You can also preemptively flush the agent's turn when the threshold is exceeded and have it tell the user to move somewhere quieter. We've seen use cases like these with some customers, which is pretty cool.
Hope that helps! You can find lots more information in the Tyto guide in the ai-coustics docs :)
This is a useful blind spot to solve. In sales and support voice agents, transcripts often hide the real reason trust broke down. Do you see Tyto feeding a live confidence/risk signal into the agent policy, like switching to confirmation mode, slowing down, or escalating to a human when audio quality crosses a threshold?
@rahulbhavsar Exactly this. Tyto's major value add is that it gives you the headline Risk Score in realtime so you can trigger an intervention when it crosses a critical threshold.
It leaves you the flexibility to choose your intervention downstream and indeed that could be routing to a human, asking the user to turn off a TV or switching from automatic to manual turn-taking, for example. You can tailor the intervention based on the six more granular audio quality dimensions Tyto offers (interfering speech, media playing in the background, noise etc.)
Sales is a demanding use case for voice agents so this kind of acoustic awareness is exactly the edge Tyto aims to provide.
@anilkeshwani That last line lands — 'Sales is a demanding use case.' In SMB environments specifically, noisy audio isn't an edge case, it's the default. A rep calling from a home office, a customer answering from a busy restaurant. The six-dimension breakdown makes sense because not all noise degrades trust equally. One question: is the threshold configuration static, or does Tyto learn what a 'normal' noise floor looks like for a given agent over time?
@rahulbhavsar The thresholding is currently static and we recommend calibrating this on your traffic, but automatic or dynamic calibration is something we can both provide recipes for and work to build directly into a future release. I'd love to hear about AI Xccelerate's use cases for Tyto, if you want to share more details here or reach out directly.
Looks great! Does running on-device add latency to the live call, or is the scoring free?

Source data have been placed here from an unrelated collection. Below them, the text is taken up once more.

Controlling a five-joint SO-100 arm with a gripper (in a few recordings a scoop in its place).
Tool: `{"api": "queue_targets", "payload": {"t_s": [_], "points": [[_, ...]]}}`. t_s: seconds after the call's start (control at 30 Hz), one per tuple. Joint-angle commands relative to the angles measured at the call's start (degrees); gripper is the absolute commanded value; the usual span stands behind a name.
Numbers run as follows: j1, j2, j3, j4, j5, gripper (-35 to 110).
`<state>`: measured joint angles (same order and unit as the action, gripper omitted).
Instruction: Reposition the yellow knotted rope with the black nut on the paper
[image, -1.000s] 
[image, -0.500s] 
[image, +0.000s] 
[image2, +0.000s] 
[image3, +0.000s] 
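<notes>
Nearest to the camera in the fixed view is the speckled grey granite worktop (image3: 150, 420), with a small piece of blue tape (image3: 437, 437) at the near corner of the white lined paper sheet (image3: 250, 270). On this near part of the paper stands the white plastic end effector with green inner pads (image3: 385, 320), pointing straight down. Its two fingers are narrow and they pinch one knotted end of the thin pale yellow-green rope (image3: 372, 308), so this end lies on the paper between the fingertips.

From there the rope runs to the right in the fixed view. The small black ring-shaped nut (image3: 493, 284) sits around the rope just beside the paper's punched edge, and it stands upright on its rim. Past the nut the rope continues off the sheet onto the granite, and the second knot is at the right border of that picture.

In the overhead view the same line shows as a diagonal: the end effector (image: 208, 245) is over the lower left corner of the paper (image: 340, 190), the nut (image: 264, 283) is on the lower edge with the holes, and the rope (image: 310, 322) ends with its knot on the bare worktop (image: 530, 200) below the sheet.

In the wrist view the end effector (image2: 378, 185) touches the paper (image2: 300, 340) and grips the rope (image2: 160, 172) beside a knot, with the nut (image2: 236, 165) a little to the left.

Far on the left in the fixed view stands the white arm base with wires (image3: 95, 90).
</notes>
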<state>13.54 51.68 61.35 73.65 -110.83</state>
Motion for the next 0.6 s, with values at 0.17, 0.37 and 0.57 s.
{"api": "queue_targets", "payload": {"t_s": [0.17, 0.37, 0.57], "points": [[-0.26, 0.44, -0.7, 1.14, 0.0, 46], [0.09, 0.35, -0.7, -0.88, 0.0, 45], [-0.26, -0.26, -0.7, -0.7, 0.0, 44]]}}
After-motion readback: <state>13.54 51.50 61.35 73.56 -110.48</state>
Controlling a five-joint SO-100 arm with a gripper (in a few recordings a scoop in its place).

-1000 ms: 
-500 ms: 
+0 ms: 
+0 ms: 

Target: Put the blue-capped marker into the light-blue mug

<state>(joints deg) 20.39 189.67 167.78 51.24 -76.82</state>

@louislecat In the 'real-time' mode, Tyto scans chunks of audio (depends how you set it, but for example 5 seconds progressively) and sends the scores after analyzing. It doesn't add latency to the call itself.
Hey hey, Mila from ai-coustics here - I'm looking forward to seeing what you all think!
If you want to try it in your own infrastructure right away, you can get your SDK key here 😊
You can find full docs here: https://docs.ai-coustics.com/
@ai_mila really cool launch!
@marcosvalera Thank you (on behalf of the whole team) Marcos!
Straighty.app
It basically feels like the Voice AI agents are not deaf anymore! I think there was some degree of the Audio Intelligence in some of the STT engines such as understanding certain sounds etc but the acoustics awareness is a whole new level!
For anyone who wants to try this hands-on: we’ve open-sourced the demo agent codebase so you can run it yourself or see how to integrate it into your own voice agent setup. Check it out here: [link]
Technically True Podcast
@corvj So cool, thanks for sharing this!